Saad Bhamla was in his vegetable garden in Atlanta, Georgia, when he first noticed the feat. The sharpshooter forms neat, round pee droplets that it flicks away with lightning speed. Bhamla, a Georgia Tech assistant professor of biomolecular engineering, whipped out his iPhone to take some slow-motion videos.
“The more I zoomed in, the more I realized that it was doing something interesting,” Bhamla tells The Verge.
“The more I zoomed in, the more I realized that it was doing something interesting”
It turns out the sharpshooter accomplishes something with its urine that hasn’t been documented in a biological system until now — a phenomenon called superpropulsion. How the sharpshooter does this is detailed in a research paper Bhamla and colleagues published this week in the journal Nature Communications. And it might just help humans figure out how to achieve superpropulsion, too — not with piss but with smartwatches and other devices that dry themselves off.
Simply put, superpropulsion allows an elastic object to fly at speeds faster than the thing launching it. Precise timing between the squishy object and its catapult gives the object an energy boost. To understand this phenomenon, think of an Olympic diver, Bhamla explains. A skilled diver might time a jump to get the maximum resonant energy from the springboard.
After taking the videos with his iPhone, Bhamla and his colleagues turned to high-speed cameras and microscopes to take a closer look at the sharpshooter. What they found was an anal stylus, aka a butt flicker, that’s key to the unique way the insect takes care of business. The butt flicker moves backward to make room for incoming pee, which allows it to form a droplet on the insect’s tail end.

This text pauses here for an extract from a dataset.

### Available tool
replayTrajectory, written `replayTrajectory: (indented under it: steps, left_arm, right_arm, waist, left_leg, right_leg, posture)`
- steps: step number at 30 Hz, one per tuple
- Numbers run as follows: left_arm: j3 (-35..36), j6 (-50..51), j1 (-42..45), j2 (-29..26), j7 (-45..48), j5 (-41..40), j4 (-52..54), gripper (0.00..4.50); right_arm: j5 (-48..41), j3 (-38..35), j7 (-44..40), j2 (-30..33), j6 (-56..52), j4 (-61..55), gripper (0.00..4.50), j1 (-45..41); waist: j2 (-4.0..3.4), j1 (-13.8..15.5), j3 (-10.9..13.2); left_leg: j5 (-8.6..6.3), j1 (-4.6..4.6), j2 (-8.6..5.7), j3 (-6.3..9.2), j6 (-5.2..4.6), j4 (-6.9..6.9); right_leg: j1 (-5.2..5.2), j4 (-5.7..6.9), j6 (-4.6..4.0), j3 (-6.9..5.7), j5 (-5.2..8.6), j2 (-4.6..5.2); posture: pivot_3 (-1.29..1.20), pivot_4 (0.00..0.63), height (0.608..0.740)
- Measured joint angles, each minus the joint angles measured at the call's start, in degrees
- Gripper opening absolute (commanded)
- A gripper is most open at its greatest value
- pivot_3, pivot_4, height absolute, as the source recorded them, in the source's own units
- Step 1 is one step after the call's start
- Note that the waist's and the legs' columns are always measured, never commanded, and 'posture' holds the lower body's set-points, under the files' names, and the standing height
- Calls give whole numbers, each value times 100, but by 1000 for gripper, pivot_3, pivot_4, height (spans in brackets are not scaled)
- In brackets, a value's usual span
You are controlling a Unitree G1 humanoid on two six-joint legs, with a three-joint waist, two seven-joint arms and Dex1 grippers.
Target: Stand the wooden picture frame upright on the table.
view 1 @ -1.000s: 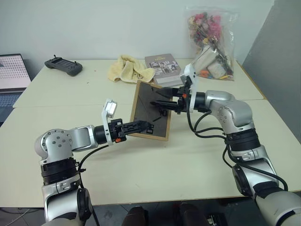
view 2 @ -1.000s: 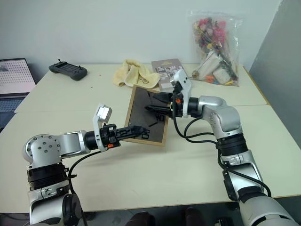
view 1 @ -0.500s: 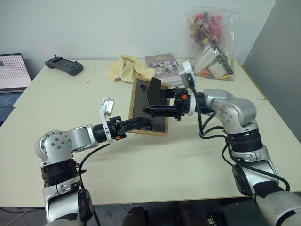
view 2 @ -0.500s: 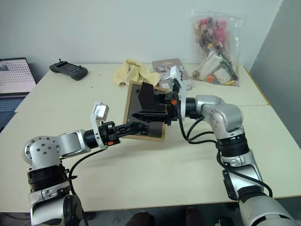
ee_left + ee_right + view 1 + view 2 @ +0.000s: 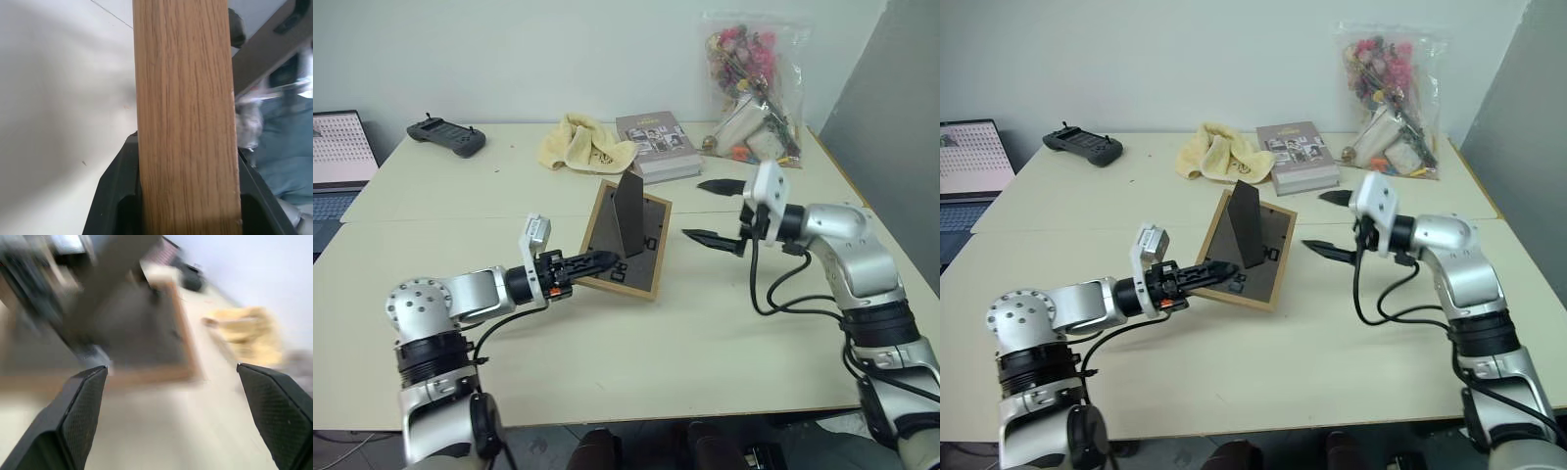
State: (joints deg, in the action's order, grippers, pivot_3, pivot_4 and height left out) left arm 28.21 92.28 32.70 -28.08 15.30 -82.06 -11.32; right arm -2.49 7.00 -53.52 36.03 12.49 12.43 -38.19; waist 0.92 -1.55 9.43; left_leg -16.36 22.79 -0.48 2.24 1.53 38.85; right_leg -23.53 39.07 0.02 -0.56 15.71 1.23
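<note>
Wooden picture frame point(image 5: 625, 239) leans tilted at mid-table, dark back panel up, its fold-out stand point(image 5: 629, 212) raised, lower edge on the table point(image 5: 656, 343). The left gripper point(image 5: 607, 260) pinches the frame's near edge, fingers pressed onto the wood. The right gripper point(image 5: 712, 211) hangs just beside the frame, fingers spread wide, empty. A grey book point(image 5: 654, 143) and yellow cloth point(image 5: 582, 143) lie behind.

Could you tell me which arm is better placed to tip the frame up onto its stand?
Probably the left: its tool is shut on the frame's near edge, stand folded out. The right tool hangs open, clear of it.
</note>
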Motion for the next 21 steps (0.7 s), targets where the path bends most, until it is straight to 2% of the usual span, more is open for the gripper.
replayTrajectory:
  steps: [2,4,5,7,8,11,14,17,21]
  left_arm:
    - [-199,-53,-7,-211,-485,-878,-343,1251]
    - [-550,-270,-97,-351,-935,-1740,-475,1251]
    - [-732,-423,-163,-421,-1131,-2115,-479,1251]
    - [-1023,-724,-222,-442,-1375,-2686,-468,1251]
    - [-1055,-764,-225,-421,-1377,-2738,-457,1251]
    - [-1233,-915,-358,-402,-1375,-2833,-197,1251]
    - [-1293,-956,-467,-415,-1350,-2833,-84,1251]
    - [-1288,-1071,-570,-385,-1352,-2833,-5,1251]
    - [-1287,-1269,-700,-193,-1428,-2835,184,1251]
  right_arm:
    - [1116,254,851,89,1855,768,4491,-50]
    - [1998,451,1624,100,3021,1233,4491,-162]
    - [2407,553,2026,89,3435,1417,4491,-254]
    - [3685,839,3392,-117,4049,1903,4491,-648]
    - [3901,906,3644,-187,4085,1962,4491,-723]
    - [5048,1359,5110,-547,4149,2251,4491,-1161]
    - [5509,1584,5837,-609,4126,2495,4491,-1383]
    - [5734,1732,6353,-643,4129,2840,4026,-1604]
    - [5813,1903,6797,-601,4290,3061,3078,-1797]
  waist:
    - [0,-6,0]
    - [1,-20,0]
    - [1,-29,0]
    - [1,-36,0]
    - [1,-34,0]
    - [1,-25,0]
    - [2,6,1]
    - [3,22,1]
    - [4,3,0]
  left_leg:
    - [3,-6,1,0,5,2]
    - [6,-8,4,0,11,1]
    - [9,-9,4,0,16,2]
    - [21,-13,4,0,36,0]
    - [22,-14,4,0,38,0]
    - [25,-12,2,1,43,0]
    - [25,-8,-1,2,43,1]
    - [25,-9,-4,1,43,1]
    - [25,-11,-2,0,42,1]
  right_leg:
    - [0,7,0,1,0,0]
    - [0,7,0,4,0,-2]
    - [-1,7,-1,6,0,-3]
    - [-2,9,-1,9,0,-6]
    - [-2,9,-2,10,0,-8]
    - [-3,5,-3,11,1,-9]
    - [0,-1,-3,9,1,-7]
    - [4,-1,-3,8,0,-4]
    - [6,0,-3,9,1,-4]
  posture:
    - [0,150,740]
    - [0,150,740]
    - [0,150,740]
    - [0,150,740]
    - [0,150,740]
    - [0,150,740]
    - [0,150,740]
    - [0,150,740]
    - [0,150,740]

At the same time, the flicker compresses the droplet, allowing energy to build through surface tension.
Once the droplet is at just the right size and shape, the flicker rotates backward another 15 degrees. Then it flicks the droplet away like a pinball. The butt flicker is incredibly fast, accelerating more than 40Gs, which is 40 times faster than the acceleration of a sprinting cheetah. What’s more amazing is that the pee flies at an even higher speed than the butt flicker — the telltale marker of superpropulsion.

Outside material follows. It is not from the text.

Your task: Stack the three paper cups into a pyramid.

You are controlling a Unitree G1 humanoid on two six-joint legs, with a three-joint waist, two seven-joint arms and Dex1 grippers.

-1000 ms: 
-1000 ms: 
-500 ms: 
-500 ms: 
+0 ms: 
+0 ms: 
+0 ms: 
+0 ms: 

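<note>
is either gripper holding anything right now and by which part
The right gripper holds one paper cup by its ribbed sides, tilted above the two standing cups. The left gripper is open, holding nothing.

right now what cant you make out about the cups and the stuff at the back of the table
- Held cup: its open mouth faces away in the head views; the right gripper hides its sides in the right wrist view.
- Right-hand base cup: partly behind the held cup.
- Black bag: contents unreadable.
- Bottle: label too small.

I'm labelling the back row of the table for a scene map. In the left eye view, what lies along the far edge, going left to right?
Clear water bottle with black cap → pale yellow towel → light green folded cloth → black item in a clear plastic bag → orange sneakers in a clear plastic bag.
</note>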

As a plus, the tactic is also energy efficient. After all, the droplet is moving more quickly than the catapult launching it. Sharpshooters actually pee this way to save energy because they piss a lot. Sharpshooters will drink and pee volumes up to 300 times their body weight a day because they have a super low-calorie, nutrient-deficient diet of plant sap. And it has to fling its pee away to keep the droplet from clinging to it like a glob of maple syrup.

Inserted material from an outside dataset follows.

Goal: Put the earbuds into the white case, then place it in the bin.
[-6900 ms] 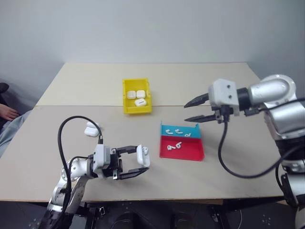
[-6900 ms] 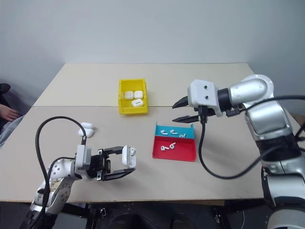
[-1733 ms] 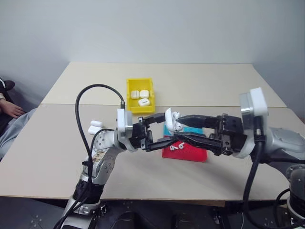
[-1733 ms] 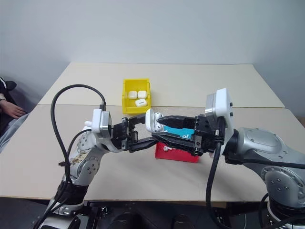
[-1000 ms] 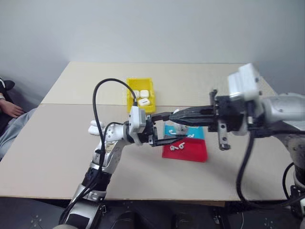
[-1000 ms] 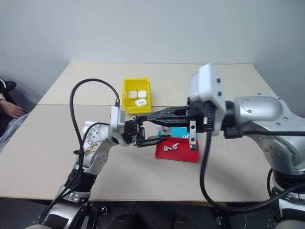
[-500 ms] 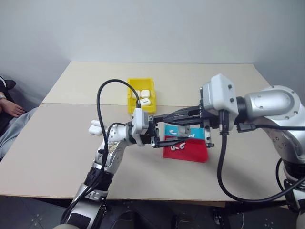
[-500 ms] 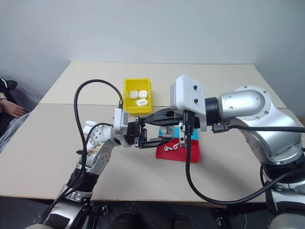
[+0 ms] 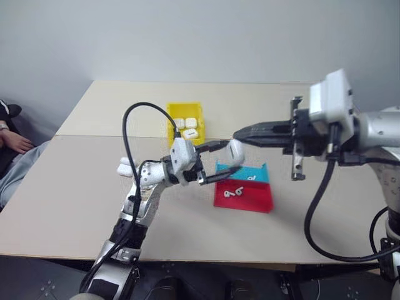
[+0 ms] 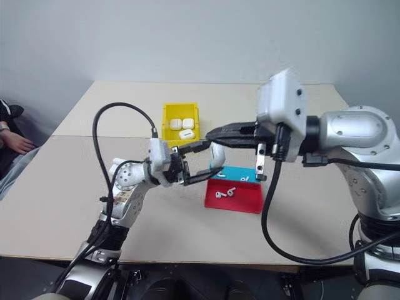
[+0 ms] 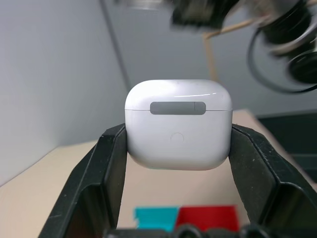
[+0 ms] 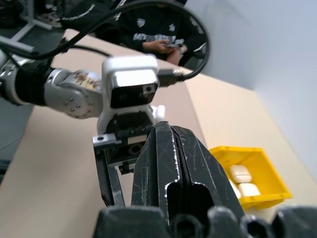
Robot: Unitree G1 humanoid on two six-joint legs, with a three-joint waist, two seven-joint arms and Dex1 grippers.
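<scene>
Left gripper (image 9: 220,157) clamps the white case (image 11: 178,124) between both black fingers, held in the air above the table (image 9: 81,200), lid closed, hinge strip facing back along the fingers. It's a glossy, rounded pebble. Right gripper (image 9: 240,134) has fingers pressed together, tips at the case. Below: red-and-blue tray (image 9: 247,199) with earbuds (image 9: 232,192). Farther back, the yellow plastic bin (image 10: 167,134).

Two pale beige tables (image 9: 81,187) pushed together before a plain grey-white wall (image 9: 187,37), evenly lit.
</scene>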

What does this have to do with a smartwatch? The Apple Watch’s Water Lock feature, for example, can already squirt water out of the device after swimming. But as far as Bhamla is aware, devices like this don’t yet utilize superpropulsion. If engineers can learn from the sharpshooter, they might be able to design more efficient water-ejection systems for gadgets. That way, you can keep your watch dry and charged for longer, too. The same kind of technology might be used in hearing aids or anything else you want to make water-resistant.
Bhamla and his team tested out the sharpshooter’s tactics by bouncing water off speakers on their kitchen tables. They used the speakers’ vibration to compress tiny droplets, building surface tension. With precise timing, they could then launch the droplets at high speeds.
While it sounds apt, this useful trick isn’t what earned the insect the moniker “sharpshooter.” It’s mostly known in the US as a pest to farmers. Its bite marks can look like little bullet holes in leaves, and it can transmit disease from one plant to another. Its copious pissing can also whitewash fruits.
Bhamla hopes his research can inspire more people to look at insects with new perspectives. “I think it will just make kids young at heart and in age go in their backyards and look and enjoy,” he tells The Verge. “It’s a lot of fun. That’s good enough for me.”